As less exciting companies pursued the elusive goal of staff engagement by trying to make every office park a pastiche of the Google headquarters or Facebook campus, there has been a boom in the more superficial end of the corporate wellness industry.

It is something to be celebrated that two out of three US employers see their workers’ wellbeing as one of their top health priorities over the coming years, according to a Willis Towers Watson survey.

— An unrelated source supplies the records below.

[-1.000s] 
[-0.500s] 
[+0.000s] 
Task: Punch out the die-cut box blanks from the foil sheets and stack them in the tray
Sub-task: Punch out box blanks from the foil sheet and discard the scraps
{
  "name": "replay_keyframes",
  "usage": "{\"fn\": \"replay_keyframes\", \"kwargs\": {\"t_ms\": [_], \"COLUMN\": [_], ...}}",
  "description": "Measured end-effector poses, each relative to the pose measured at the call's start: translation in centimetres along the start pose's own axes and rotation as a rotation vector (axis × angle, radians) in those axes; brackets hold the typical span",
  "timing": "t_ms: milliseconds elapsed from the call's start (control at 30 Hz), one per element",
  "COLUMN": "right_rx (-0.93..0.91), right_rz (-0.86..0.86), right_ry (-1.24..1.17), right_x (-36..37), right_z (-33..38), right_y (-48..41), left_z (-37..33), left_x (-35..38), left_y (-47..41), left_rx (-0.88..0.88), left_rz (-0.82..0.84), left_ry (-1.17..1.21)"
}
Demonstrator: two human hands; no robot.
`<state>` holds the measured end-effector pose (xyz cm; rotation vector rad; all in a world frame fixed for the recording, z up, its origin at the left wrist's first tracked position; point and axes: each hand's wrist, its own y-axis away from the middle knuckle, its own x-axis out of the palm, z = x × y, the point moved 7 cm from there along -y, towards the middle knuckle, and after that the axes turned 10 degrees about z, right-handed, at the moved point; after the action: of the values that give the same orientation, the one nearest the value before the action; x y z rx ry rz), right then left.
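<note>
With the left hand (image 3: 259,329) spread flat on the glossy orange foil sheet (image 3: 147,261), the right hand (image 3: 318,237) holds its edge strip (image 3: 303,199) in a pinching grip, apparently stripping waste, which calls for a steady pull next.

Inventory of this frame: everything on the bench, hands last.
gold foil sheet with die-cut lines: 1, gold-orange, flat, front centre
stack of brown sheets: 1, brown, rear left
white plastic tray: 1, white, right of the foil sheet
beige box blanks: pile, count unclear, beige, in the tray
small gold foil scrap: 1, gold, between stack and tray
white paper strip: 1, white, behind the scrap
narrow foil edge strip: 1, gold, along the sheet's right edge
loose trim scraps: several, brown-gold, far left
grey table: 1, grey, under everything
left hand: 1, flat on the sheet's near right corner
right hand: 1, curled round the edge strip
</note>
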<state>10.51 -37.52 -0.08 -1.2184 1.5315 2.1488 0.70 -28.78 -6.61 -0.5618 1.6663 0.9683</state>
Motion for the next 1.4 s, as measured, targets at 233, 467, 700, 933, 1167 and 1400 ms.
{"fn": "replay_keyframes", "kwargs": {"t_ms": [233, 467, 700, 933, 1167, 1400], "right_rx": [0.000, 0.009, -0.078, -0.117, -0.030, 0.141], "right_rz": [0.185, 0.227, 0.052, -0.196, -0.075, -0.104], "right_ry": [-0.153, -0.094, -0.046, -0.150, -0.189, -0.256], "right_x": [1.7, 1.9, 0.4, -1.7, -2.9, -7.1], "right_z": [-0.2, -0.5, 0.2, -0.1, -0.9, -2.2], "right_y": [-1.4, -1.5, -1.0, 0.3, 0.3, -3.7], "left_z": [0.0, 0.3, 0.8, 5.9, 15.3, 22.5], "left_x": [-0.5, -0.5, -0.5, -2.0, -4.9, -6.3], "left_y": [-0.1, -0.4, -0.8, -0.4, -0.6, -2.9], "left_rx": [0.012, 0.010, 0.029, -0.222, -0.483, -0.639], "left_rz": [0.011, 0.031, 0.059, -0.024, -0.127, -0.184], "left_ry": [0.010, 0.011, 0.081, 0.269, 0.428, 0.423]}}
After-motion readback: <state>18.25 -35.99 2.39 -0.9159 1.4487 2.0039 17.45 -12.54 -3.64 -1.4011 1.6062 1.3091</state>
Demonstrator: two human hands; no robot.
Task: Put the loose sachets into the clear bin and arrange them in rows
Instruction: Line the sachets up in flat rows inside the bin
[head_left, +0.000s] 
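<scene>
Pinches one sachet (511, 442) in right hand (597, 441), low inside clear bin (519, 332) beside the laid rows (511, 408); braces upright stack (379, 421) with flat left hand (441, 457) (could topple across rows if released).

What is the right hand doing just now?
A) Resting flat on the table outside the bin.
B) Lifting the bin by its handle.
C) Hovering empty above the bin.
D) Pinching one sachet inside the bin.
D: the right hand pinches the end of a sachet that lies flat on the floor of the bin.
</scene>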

But too many leaders have been tempted to think that a book club, a meditation app or a weekly yoga session will be enough to make their restive troops more loyal. And for all the investment in such supposed morale boosters, Gallup reports that the percentage of employees who think that their organisation cares about their wellbeing has actually slumped below pre-pandemic levels.

Just 21 per cent of the world’s employees describe themselves as being engaged at work.

The toll of this disaffection is real. Gallup estimates that the lost productivity, absenteeism and workflow disruptions attributable to disengaged workers adds up to $7.8 trillion (€7.4 trillion), or 11 per cent of global gross domestic product.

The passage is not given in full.